Managing specific risks focuses on how to solve a specific problem on your project. Managing the risk environment focuses on setting up the project conditions in such a way that there are fewer risks and the remaining risks are of a lower magnitude.
Different Project Approaches: Different Risk Environments
Let’s use an example from everyday life to illustrate the point. While preparing your evening meal, you realize that you need to go out that night and get several items from the market for your breakfast the next day. You could drive to a large market several miles away that has a wide selection but is next to a large sports arena. Or you could walk several blocks to a small local market with less selection. If it is a pleasant evening and there is a big game at the arena with crowds of rowdy fans, the local market is a lower risk option even though the selection is less. If it is a stormy night and there is no game, the large market is a better approach even though it is farther away. There are risks with either approach, but depending upon the circumstances the risks with one approach are likely to be more severe than the other.

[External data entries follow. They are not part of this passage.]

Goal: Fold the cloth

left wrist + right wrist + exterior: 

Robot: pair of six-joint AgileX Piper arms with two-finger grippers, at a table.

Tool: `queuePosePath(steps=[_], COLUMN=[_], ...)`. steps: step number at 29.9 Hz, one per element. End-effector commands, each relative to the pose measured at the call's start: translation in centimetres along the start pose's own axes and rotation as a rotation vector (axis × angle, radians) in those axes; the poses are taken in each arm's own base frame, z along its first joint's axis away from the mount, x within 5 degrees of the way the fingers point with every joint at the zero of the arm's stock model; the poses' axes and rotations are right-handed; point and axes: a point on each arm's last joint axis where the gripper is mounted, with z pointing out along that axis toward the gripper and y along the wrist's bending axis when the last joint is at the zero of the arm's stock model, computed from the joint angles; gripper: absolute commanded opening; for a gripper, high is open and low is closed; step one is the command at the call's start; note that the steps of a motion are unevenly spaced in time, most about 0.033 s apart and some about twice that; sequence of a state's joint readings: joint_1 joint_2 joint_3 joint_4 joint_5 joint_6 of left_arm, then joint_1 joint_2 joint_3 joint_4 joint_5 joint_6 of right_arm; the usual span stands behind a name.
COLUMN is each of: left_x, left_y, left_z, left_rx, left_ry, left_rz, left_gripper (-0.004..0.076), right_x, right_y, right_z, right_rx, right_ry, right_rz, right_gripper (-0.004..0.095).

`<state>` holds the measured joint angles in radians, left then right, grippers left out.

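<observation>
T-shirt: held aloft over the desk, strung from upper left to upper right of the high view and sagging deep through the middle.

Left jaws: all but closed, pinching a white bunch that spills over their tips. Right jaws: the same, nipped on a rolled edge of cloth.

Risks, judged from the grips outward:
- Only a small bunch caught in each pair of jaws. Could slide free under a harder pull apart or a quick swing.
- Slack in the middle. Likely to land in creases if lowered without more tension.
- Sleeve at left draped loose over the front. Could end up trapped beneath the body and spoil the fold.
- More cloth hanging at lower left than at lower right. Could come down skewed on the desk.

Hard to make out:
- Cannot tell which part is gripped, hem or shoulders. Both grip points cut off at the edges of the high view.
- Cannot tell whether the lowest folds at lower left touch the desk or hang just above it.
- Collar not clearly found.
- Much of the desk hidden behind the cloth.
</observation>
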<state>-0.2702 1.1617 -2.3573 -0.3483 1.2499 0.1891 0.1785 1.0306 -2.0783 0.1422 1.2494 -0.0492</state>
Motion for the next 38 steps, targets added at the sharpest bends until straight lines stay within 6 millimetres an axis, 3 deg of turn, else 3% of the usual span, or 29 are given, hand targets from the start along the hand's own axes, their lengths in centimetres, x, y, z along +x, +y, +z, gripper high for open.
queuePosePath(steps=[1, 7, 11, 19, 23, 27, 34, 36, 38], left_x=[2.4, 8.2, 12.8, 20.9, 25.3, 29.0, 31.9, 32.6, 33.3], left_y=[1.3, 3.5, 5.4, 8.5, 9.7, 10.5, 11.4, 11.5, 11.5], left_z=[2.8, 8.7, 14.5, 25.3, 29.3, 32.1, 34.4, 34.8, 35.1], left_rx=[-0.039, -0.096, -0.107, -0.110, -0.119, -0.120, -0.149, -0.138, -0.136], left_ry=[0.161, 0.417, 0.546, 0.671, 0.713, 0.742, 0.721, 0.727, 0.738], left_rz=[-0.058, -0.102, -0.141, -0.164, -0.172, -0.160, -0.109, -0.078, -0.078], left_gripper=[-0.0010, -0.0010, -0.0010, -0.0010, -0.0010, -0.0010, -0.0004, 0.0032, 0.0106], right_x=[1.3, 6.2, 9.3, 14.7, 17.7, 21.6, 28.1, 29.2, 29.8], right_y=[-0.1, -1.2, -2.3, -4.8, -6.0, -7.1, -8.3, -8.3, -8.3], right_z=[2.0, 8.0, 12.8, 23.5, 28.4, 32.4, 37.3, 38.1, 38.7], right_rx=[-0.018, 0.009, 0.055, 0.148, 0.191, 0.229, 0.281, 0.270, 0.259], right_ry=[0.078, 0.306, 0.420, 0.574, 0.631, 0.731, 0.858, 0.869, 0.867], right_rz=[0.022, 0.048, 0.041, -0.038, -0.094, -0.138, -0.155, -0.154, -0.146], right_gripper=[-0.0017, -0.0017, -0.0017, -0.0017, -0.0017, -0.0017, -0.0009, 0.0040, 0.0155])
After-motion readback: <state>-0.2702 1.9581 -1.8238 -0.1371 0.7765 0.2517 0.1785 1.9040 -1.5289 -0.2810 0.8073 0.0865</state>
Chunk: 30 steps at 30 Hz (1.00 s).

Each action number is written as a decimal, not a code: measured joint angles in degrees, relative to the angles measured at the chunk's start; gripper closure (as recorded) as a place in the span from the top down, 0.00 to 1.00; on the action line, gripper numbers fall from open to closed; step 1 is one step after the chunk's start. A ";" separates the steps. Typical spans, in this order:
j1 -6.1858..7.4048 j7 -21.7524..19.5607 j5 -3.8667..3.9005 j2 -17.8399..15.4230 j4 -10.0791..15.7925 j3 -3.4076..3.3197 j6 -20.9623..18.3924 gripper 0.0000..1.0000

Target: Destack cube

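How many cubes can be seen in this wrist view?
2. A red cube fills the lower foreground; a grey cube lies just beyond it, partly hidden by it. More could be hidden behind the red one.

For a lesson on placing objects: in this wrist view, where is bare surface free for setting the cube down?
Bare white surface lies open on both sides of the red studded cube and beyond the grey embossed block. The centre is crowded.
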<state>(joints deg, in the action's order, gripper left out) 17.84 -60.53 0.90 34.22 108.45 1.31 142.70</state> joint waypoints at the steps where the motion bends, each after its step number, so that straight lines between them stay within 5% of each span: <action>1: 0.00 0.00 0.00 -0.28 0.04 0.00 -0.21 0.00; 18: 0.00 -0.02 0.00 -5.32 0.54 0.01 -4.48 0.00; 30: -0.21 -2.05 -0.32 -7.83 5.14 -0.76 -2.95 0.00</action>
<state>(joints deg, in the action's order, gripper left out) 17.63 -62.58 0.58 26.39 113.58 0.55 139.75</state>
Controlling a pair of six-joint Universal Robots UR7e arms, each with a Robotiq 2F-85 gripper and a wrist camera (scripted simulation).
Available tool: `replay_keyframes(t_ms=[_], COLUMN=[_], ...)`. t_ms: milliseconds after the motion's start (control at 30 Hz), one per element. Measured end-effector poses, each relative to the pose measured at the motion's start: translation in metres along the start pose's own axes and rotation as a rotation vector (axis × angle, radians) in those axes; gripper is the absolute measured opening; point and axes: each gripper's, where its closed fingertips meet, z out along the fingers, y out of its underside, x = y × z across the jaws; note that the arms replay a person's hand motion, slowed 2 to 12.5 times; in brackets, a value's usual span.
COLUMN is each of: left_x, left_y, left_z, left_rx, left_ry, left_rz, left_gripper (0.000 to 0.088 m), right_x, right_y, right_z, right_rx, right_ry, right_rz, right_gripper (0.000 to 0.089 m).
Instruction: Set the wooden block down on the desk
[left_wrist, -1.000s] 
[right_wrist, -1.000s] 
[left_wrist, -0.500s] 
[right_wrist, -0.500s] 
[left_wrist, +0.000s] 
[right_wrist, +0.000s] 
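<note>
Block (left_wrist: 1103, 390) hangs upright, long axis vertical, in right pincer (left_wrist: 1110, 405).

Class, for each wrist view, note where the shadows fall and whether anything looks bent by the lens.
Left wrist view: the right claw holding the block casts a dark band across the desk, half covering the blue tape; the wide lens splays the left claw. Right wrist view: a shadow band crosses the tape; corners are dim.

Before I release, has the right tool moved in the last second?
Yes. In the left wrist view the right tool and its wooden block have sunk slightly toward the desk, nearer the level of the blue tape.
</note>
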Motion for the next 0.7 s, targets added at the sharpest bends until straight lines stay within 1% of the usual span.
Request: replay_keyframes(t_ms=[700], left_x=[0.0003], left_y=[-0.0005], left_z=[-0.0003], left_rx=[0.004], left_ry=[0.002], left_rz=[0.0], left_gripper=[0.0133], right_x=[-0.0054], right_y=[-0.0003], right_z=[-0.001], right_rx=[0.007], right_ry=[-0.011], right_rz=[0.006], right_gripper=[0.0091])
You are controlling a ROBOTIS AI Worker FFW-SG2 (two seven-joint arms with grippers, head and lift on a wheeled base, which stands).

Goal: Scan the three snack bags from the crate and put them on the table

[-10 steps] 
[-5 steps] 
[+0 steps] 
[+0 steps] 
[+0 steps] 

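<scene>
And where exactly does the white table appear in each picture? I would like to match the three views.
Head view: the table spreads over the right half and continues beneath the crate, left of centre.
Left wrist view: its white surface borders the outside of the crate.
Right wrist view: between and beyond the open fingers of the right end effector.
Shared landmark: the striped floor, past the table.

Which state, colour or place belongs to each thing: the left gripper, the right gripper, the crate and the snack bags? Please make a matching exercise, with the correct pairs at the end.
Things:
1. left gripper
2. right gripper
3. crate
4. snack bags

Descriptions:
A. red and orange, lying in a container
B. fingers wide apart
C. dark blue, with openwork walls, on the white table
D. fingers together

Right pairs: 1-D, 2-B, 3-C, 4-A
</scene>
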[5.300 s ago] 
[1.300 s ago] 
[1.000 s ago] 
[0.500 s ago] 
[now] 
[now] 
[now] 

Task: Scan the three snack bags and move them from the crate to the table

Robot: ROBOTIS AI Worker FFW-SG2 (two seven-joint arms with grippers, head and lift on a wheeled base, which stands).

Most of the project risk management tools and techniques are based upon managing specific risks. Project risk analysis often focuses on two factors, the probability and the impact of each risk. However, to do this analysis, much of the project plan must be completed so that the specific probability and impact can be determined. In order to have completed the project plan, the basic project approach must be set. If that project approach is set in a high risk environment, the susceptibility to risks is increased and the ability to respond to risks is reduced. The project team can manage the individual risks in this environment. But it would be even better if we proactively managed the risk environment so there were inherently fewer and lower risks.
Risk Environment Can Be Assessed Before Project Planning
Project susceptibility to risk can be assessed at the time of the Project Charter, as soon as objectives, boundaries, assumptions, and constraints are defined. There are factors in a project environment that are risk enablers and risk magnifiers. By redefining the project at the time the Project Charter is created some of these factors can be eliminated. Even if they are not eliminated, knowing that there are many factors creating a high risk environment may change the project planning and executing approach. For instance task level estimates may be increased, resource selection may change, resource allocation may change, or the frequency and types of reviews may be modified.
A Real Life Example
I applied this concept with a large global contract manufacturer. We analysed a large set of their recent customer projects, both successes and failures, and looked for common factors. For this company we found that the factors were:
- Product complexity – an assessment of the product design difficulty and stability.
- Technology maturity – were the required manufacturing processes mature and stable in the company’s operating locations.
- Quality requirements – did the customer have unique or extreme quality requirements.
- Geographical dispersion – the number of nodes (company and customer stakeholders directly involved in the project) and their locations, including country and time zones.
- Cultural aspects – the number of languages and cultures represented on the project team (regardless of location).
- Contracts and governance – the contractual and regulatory environment associated with the customer and product.
- Organizational capacity – the number of current projects and the phases they were in.
For each of these factors a rating scale was developed and then a score was set. A composite risk assessment of all the factors was created using a radar chart. The company began to use this assessment to screen new projects before deciding to take the work. If the “web” in the radar chart was small, they would take the project. If the “web” in the radar chart was large they would either avoid the project or ensure they negotiated time and budget reserves. If the “web” was lopsided, it gave the project manager insight into areas where extra attention was required in both planning and executing the project.
Managing individual risks is good practice. Managing the risk environment is even better.